## [Given data]
•••••

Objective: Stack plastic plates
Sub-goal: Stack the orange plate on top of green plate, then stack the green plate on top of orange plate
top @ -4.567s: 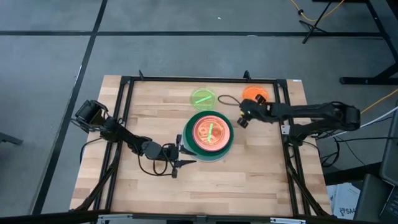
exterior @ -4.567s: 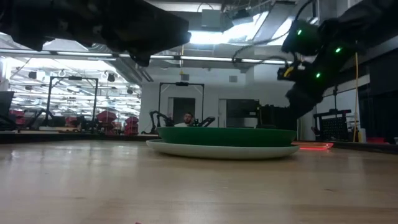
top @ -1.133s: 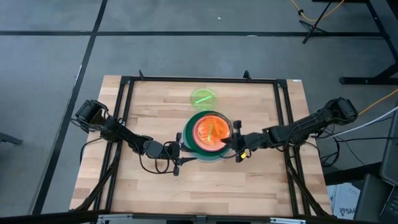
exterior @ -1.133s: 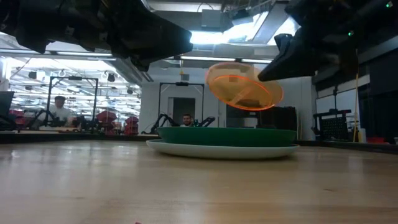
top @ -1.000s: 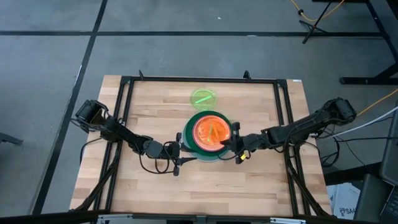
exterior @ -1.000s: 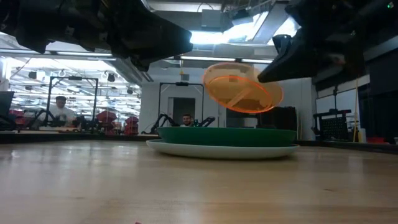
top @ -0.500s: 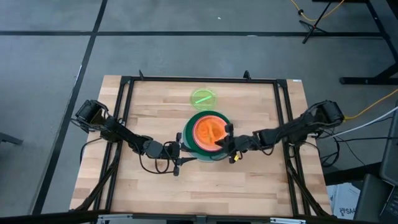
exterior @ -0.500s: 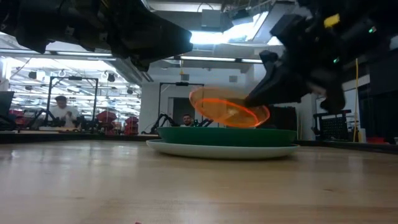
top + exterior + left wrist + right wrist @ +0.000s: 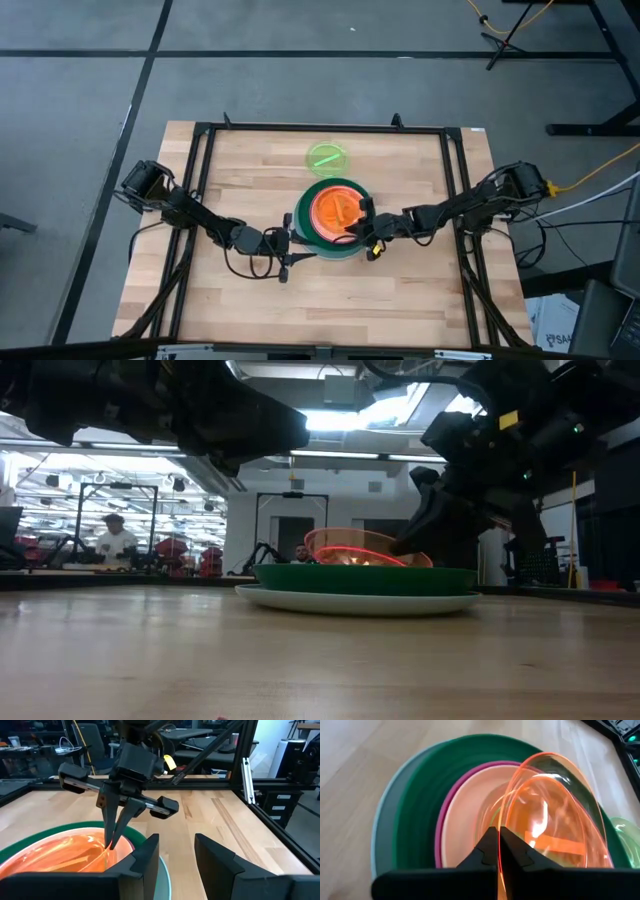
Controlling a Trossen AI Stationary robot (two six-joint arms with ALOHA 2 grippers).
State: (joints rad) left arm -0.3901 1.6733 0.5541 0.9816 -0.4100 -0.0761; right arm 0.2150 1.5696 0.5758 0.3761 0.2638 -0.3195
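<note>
Lowered from its tilted hover above the pile, the orange plate [image 9: 365, 547] now dips into the stack, its far rim still raised while the near rim sinks behind the dark green plate [image 9: 365, 578]. The right tool [image 9: 367, 232] has come in over the stack's right edge with it, its fingers pinched tight on the orange rim; the right wrist view shows them clamped on that rim, with the cream plate [image 9: 465, 827] and magenta plate [image 9: 451, 795] nested beneath.

Nearest the front of the desk [image 9: 400, 300], the left tool [image 9: 290, 247] waits just beside the stack's left edge, fingers partly apart and holding nothing. The light blue plate [image 9: 355, 601] sits at the bottom of the pile, touching the desk.

Farther back, 1 lime green plate [image 9: 327, 157] lies alone, apart from the stack.

By my reading, the orange plate is almost seated; release is the step in hand, and the lone lime plate remains to be added.
</note>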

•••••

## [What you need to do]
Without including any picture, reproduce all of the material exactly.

## [Solution to the exercise]
Objective: Stack plastic plates
Sub-goal: Stack the orange plate on top of green plate, then stack the green plate on top of orange plate
top @ -4.567s: 
exterior @ -4.567s: 
top @ -1.133s: 
exterior @ -1.133s: 
top @ -1.000s: 
exterior @ -1.000s: 
top @ -0.500s: 
exterior @ -0.500s: 
top + exterior + left wrist + right wrist @ +0.000s: 
Controlling a Trossen AI Stationary robot (two six-joint arms with ALOHA 2 grippers).
State: (joints rad) left arm -0.3901 1.6733 0.5541 0.9816 -0.4100 -0.0761; right arm 0.2150 1.5696 0.5758 0.3761 0.2638 -0.3195
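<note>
Lowered from its tilted hover above the pile, the orange plate [image 9: 365, 547] now dips into the stack, its far rim still raised while the near rim sinks behind the dark green plate [image 9: 365, 578]. The right tool [image 9: 367, 232] has come in over the stack's right edge with it, its fingers pinched tight on the orange rim; the right wrist view shows them clamped on that rim, with the cream plate [image 9: 465, 827] and magenta plate [image 9: 451, 795] nested beneath.

Nearest the front of the desk [image 9: 400, 300], the left tool [image 9: 290, 247] waits just beside the stack's left edge, fingers partly apart and holding nothing. The light blue plate [image 9: 355, 601] sits at the bottom of the pile, touching the desk.

Farther back, 1 lime green plate [image 9: 327, 157] lies alone, apart from the stack.

By my reading, the orange plate is almost seated; release is the step in hand, and the lone lime plate remains to be added.
</note>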

There is no more to add to the answer.